Overall the impression I get is, I best shut my mouth and do something nice for him, and hope it's enough for another week of dealing with a totally changed partner. Okie dokie!

[Brain patch]

Listen people-you do not find yourself a caregiver. You can either rest and yes be out of work and money and have stuff not done or you can push yourself to the breaking point. Trust me you have one. I pushed myself to the breaking point. Ended up taking extra strength Excederin all day and Lortab all night along with Valium so that I could keep working and functioning. One day my mind/body just broke (and I consider myself a badass) hallucinated while driving, crashed car into a wall, took more Lortab and Excederin because oh **** now I am going to really hurt. Ended up in hospital with liver/kidney failure having all my family members coming in to say "goodbye" to me. I did die, had a near death experience and by the grace of god am alive today with nearly fully healed liver/kidneys. My family has had no choice but to help me. It is not like I expect them to nurse me or do anything really other than give me a place to rest and some food. So I tell you that the condition you have is serious. You may have problems for life. I have not returned to anywhere near functioning as before. I have been in pain everyday since 2006. The Neuropsychologists are saying "you know we aren't going to be able to return you to your past life but we can help so that maybe you can be independent again." You have two choices. Rest or something similar to the above experience will occur to you and I cannot guarantee you will come out of it alive. I was too arrogant to rest. Had a high power executive job, high roller, drove sports car, was very smart.
I am sorry for the brutal truth people but here it is. I don't want that to happen to any of you. Please hear what I am telling you.
Brain

[Concussion]

My income was the source of income at home; until April 2012.

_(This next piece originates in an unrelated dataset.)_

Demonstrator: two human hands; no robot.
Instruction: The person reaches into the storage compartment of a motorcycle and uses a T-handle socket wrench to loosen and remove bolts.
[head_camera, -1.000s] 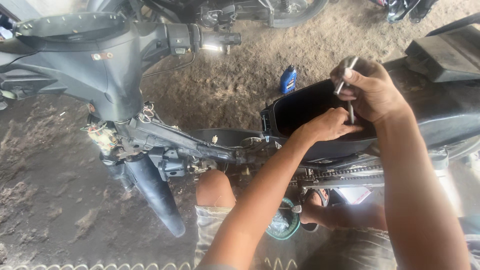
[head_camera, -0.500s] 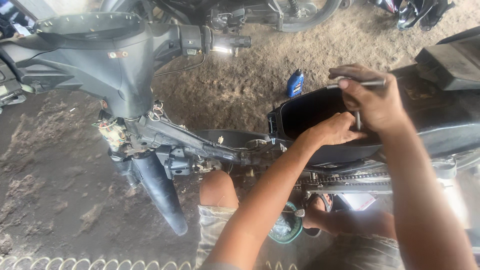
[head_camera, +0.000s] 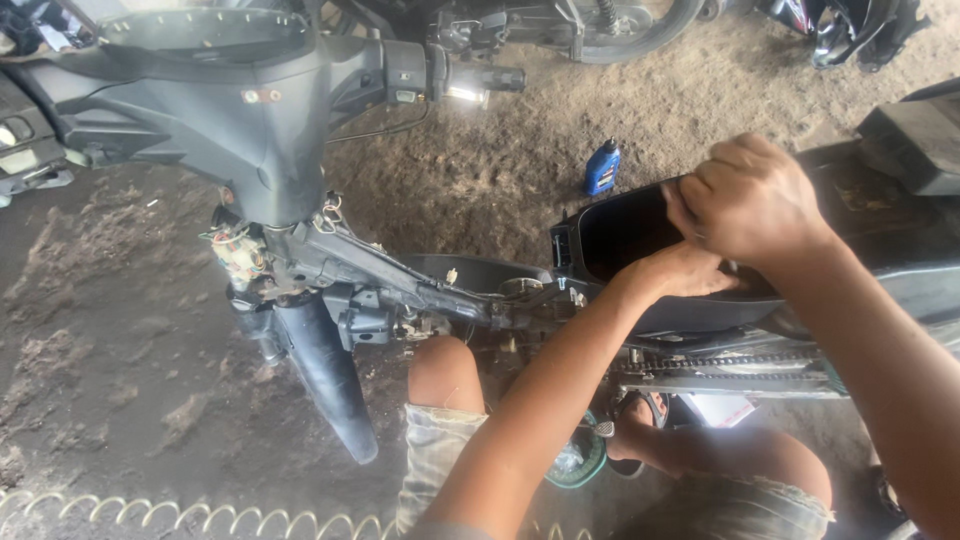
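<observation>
Stripped scooter (head_camera: 300, 170) on its side stand over a dirt floor (head_camera: 110, 330), panels off, frame spine (head_camera: 400, 275) and wiring bare. Both hands are at the black under-seat bucket (head_camera: 620, 235), mid-frame, just behind the spine. Left hand (head_camera: 685, 272) lies on the bucket's near rim, fingers flat and part hidden by the right; can't tell if it grips anything. Right hand (head_camera: 750, 200) sits above it in a tight fist at the rim; whatever is inside is hidden in this frame, so can't say what it holds. The bucket looks like thin moulded plastic: light, a bit flexible, likely to crack at the mounting points if pried. Best held at the rim, both sides, not by the thin wall. It reads dusty rather than oily, so slip risk seems low. The drive chain (head_camera: 730, 360) runs below the bucket, near the person's knee (head_camera: 445, 370). A small blue bottle (head_camera: 602, 167) stands on the dirt beyond the bucket, well apart from the hands. A coiled hose (head_camera: 150, 515) runs along the bottom edge. Seat (head_camera: 915, 140) tipped up at right.
</observation>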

My injury was June 2010. I pushed til I couldn't anymore with work, with meds, struggled on auto- pilot, FMLA, etc. and finally lost the battle to the evolution of the symptoms in my nutshell and sig.

My wife has tried to understand, and tried to be there for this, and worked thru some of it. However, my father-in-law is also in the house, and has his own problems - including thinking the world revolves around him, since he is her father, and this used to be his home - we took over years ago when his wife had breast Cancer and passed away over 15 years ago......and his problems center around mini-strokes and debilitating arthritis which he fails to acknowledge and will one day cause an accident from which others will suffer and he also.

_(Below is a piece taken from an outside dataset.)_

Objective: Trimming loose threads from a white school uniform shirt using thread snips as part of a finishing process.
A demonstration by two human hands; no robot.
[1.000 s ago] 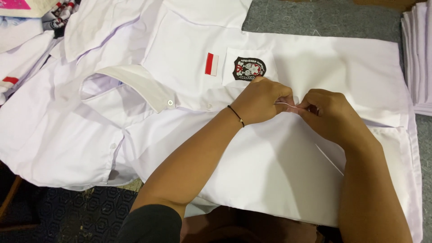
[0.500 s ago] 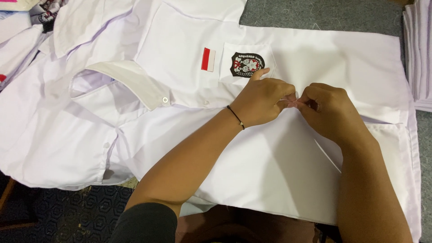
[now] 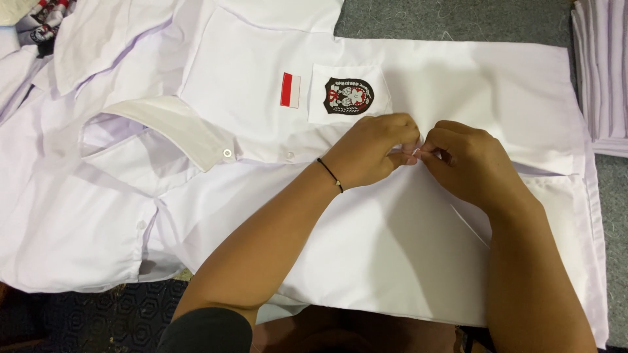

She is at her limits, and at times when we have our problems will state - "you know there are two of us in this relationship" - to which my retort , cruel but succinct is " yep, and this one is brain broke" ......if I even give a response other then walking away, crying......

If I don't cry, my rage wins and I will break things, rage filled with no recourse because I was not able to "fix" our world.........

I understand what you are saying, I feel it.......I feel you.



And, of course, there is no Caregiver support from SSA, Medicaid, or any Insurer for our own family members.